Sagara dan Kenanga. Bab 10

 


Setelah mengelilingi rumah Saga, Dewi semakin ingin merealisasikan niatnya merebut Sagara dari tangan Kenanga, wanita yang dinilainya bodoh dan mudah untuk ditipu. Sekali lagi Dewi melihat ke sekeliling ruangan, memastikan bahwa tidak ada cctv di rumah itu. Dan yang benar aja, memang tak nampak kamera pengawas yang akan mengintai gerak-geriknya di rumah ini. Jalan untuk menjalankan niat busuknya jadi makin mudah. 

"Mbak, kamar ini kosong, kan?" Dewi menunjuk kamar yang ada di sebelah kamar Kenanga dan Saga.

"Iya. Kamu mau tidur di sini?" tanya Kenanga tanpa rasa curiga sedikit pun.

"Boleh, Mbak?"

"Boleh dong, Wi. Kamar di sini sangat banyak, kamu bebas memilih yang mana pun yang kamu mau."

"Terima kasih, Mbak. Mbak baik banget, deh!" Dewi mengecup pipi Kenanga yang membuat wanita itu merasa bahwa Dewi seperti adiknya sendiri. Kenanga berpikir bahwa seandainya dia memiliki adik perempuan, barangkali beginilah rasanya. Menurutnya Dewi begitu manja, lemah, dan butuh perlindungan. Dielusnya rambut gadis itu dengan lembut dan penuh kasih. "Kalau butuh apa-apa, bilang saja sama aku, ya."

"Baik, Mbak. Ah, beruntungnya laki-laki yang jadi suami Mbak Kenanga." Dan laki-laki itu sebentar lagi akan jatuh ke tanganku! Dewi menyimpan kata-kata itu dalam pikirannya. 

"Ah, bisa aja kamu. Lebih baik sekarang kamu beristirahat dan mandi. Nanti malam kita turun untuk makan."

Tanpa berkata apa-apa lagi, Dewi langsung menjatuhkan tubuhnya ke atas kasur begitu masuk ke dalam kamar. Dihirupnya udara lekat-lekat. Tak ada bau debu dan apek seperti di kos-kosannya. Kasur empuk, sprei yang wangi dan terlihat bersih, serta kamar yang begitu luas. Gadis itu tersenyum lebar lalu merentangkan kedua tangan dan kakinya. Rasanya ia ingin menari-nari dan ketika wajah Sagara mampir ke dalam benaknya, bibirnya tak bisa berhenti tersenyum.

***

"Masak apa, Mbak?" Dewi menyusul Kenanga yang sedang masak di dapur dan pura-pura membantu wanita itu. "Dewi bantu ngiris tempenya ya, Mbak."

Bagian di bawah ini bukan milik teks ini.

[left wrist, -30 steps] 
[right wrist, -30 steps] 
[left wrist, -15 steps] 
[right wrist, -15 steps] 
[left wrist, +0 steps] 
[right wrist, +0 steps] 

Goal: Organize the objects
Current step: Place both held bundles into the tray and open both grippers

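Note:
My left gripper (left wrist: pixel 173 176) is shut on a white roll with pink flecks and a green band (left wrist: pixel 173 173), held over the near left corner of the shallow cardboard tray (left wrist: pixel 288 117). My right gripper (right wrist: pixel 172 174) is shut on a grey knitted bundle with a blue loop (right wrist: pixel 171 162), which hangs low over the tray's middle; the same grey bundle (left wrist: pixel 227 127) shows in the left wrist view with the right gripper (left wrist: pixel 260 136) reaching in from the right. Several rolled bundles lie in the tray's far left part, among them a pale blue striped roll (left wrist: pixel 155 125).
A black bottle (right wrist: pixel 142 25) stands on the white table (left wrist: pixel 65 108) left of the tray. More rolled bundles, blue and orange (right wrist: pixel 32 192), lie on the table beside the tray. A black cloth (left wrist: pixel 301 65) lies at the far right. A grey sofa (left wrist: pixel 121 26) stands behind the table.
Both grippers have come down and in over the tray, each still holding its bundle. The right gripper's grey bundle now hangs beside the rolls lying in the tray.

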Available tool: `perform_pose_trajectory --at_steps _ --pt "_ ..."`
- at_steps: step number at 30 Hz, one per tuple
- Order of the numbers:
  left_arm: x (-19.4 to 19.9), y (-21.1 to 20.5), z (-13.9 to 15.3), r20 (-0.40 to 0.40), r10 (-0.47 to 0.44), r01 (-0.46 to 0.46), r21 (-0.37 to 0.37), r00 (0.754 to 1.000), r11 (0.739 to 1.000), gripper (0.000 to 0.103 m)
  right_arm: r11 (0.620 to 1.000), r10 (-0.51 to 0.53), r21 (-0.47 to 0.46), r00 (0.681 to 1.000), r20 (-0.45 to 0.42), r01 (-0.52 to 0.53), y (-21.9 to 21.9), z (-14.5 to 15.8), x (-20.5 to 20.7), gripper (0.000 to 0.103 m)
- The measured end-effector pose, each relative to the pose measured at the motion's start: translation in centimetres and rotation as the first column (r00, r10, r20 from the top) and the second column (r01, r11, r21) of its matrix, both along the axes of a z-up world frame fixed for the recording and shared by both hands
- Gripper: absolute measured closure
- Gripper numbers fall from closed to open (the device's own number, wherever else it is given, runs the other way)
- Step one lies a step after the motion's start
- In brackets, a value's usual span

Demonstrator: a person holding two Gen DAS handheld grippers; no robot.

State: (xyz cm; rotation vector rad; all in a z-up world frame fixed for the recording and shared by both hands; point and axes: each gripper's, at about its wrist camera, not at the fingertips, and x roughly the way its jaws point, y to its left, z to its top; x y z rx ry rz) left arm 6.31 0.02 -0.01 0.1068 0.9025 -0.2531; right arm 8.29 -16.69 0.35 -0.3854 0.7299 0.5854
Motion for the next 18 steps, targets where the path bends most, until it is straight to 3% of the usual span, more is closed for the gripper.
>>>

"Gak usah, Wi. Kamu tolongin aja manggil Saga di ruang kerjanya. Cuma tinggal goreng tempe, kok."

Dewi tersenyum simpul dan pura-pura bertanya di mana ruangan Saga. Padahal, sudah sejak tadi rasanya gadis itu ingin menerobos ke ruangan Saga. "Yang mana Mbak ruang kerjanya?"

"Pojokan bawah tangga. Ketuk saja."

"Baik, Mbak."

Gadis itu berjalan sambil bersolek lalu mengetuk pintu dengan nada genit. "Pak Saga, saatnya makan malam."

Karena pintu tak diketuk, Dewi langsung nyelonong masuk. "Ah, tampannya Pak Saga," pikir Dewi ketika melihat Sagara yang sedang serius membaca dokumen di depannya. Lelaki itu menyadari kehadiran Dewi, tetapi tidak merespon sama sekali. Dia mengabaikan gadis itu yang berjalan mendekatinya. 

"Pasti capek ya, Pak?" Dewi memijit bahu Saga yang terasa menegang. "Dewi pijit ya, Pak." Gadis itu berbisik. "Bapak mau makan malam di sini atau di ruang makan?" tanya Dewi sambil mengambil tangan Saga dan membawanya untuk menyusuri paha gadis itu.

 "Kalau Pak Saga mau makan malam di sini, Dewi akan melayani Bapak dengan senang hati."